Metrics

edit

The Java agent tracks certain system and application metrics. Some of them have built-in visualizations and some can only be visualized with custom Kibana dashboards.

These metrics will be sent regularly to the APM Server and from there to Elasticsearch. You can adjust the interval with the setting metrics_interval.

The metrics will be stored in the apm-* index and have the processor.event property set to metric.

Dedicated JVM metrics views are available since Elastic stack version 7.2. Starting in 7.5, metrics are aggregated separately for each JVM, relying on the ID of the underlying system — either container ID (where applicable) or hostname. Starting in Java agent version 1.11.0, it is possible to manually configure a unique name for each service node/JVM through service_node_name. When multiple JVMs are running on the same host and report data for the same service, this configuration is required in order to be able to view metrics at the JVM level.

System metrics

edit

Host metrics. As of version 6.6, these metrics will be visualized in the APM app.

For more system metrics, consider installing metricbeat on your hosts.

system.cpu.total.norm.pct

type: scaled_float

format: percent

The percentage of CPU time in states other than Idle and IOWait, normalised by the number of cores.

system.process.cpu.total.norm.pct

type: scaled_float

format: percent

The percentage of CPU time spent by the process since the last event. This value is normalized by the number of CPU cores and it ranges from 0 to 100%.

system.memory.total

type: long

format: bytes

Total memory.

system.memory.actual.free

type: long

format: bytes

Actual free memory in bytes. It is calculated based on the OS. On Linux it consists of the free memory plus caches and buffers. On OSX it is a sum of free memory and the inactive memory. On Windows, this value does not include memory consumed by system caches and buffers.

system.process.memory.size

type: long

format: bytes

The total virtual memory the process has.
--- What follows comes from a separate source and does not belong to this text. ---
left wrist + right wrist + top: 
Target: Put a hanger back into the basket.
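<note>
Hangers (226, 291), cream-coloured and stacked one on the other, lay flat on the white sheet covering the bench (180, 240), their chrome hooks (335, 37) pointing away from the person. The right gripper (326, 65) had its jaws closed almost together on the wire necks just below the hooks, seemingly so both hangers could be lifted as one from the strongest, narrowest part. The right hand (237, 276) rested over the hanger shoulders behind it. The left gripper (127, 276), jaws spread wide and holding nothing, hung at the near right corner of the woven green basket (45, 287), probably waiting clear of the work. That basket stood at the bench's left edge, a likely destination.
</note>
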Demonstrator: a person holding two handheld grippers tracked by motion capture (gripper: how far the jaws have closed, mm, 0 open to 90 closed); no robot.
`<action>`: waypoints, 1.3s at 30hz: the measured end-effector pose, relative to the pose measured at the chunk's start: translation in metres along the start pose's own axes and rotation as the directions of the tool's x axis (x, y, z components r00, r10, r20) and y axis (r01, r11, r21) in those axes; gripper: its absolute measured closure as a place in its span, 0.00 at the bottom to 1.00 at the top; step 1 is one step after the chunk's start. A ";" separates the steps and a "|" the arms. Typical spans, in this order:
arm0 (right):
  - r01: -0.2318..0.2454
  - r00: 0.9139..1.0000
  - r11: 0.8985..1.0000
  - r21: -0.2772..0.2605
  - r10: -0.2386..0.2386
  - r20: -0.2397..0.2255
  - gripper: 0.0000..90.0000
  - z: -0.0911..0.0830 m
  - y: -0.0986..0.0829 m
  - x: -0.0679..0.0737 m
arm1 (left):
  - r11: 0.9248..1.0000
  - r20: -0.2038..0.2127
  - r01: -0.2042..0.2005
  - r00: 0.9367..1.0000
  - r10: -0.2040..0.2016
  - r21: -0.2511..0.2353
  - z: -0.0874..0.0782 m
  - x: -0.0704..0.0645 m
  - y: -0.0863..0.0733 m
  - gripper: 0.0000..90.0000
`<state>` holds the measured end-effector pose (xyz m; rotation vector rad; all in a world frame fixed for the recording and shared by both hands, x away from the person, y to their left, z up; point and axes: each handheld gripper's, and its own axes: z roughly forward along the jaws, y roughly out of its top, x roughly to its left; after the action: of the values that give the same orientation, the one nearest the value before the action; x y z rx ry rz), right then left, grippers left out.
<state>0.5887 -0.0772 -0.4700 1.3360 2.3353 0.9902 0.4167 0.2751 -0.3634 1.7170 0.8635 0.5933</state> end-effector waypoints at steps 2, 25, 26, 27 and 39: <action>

cgroup metrics (added in 1.18.0)

edit

Linux’s cgroup metrics.

system.process.cgroup.memory.mem.limit.bytes

type: long

format: bytes

Memory limit for current cgroup slice.

system.process.cgroup.memory.mem.usage.bytes

type: long

format: bytes

Memory usage in current cgroup slice.

JVM Metrics

edit

JVM-specific metrics

jvm.memory.heap.used

type: long

format: bytes

The amount of used heap memory in bytes

jvm.memory.heap.committed

type: long

format: bytes

The amount of heap memory in bytes that is committed for the Java virtual machine to use. This amount of memory is guaranteed for the Java virtual machine to use.

jvm.memory.heap.max

type: long

format: bytes

The maximum amount of heap memory in bytes that can be used for memory management. If the maximum memory size is undefined, the value is -1.

jvm.memory.heap.pool.used

type: long

format: bytes

The amount of used memory in bytes of the heap memory pool specified by the name label

labels

  • name: The name representing this memory pool
jvm.memory.heap.pool.committed

type: long

format: bytes

The amount of memory in bytes that is committed for the heap memory pool specified by the name label. This amount of memory is guaranteed for this specific pool.

labels

  • name: The name representing this memory pool
jvm.memory.heap.pool.max

type: long

format: bytes

The maximum amount of memory in bytes that can be used for the heap memory pool specified by the name label.

labels

  • name: The name representing this memory pool
jvm.memory.non_heap.used

type: long

format: bytes

The amount of used non-heap memory in bytes

jvm.memory.non_heap.committed

type: long

format: bytes

The amount of non-heap memory in bytes that is committed for the Java virtual machine to use. This amount of memory is guaranteed for the Java virtual machine to use.

jvm.memory.non_heap.max

type: long

format: bytes

The maximum amount of non-heap memory in bytes that can be used for memory management. If the maximum memory size is undefined, the value is -1.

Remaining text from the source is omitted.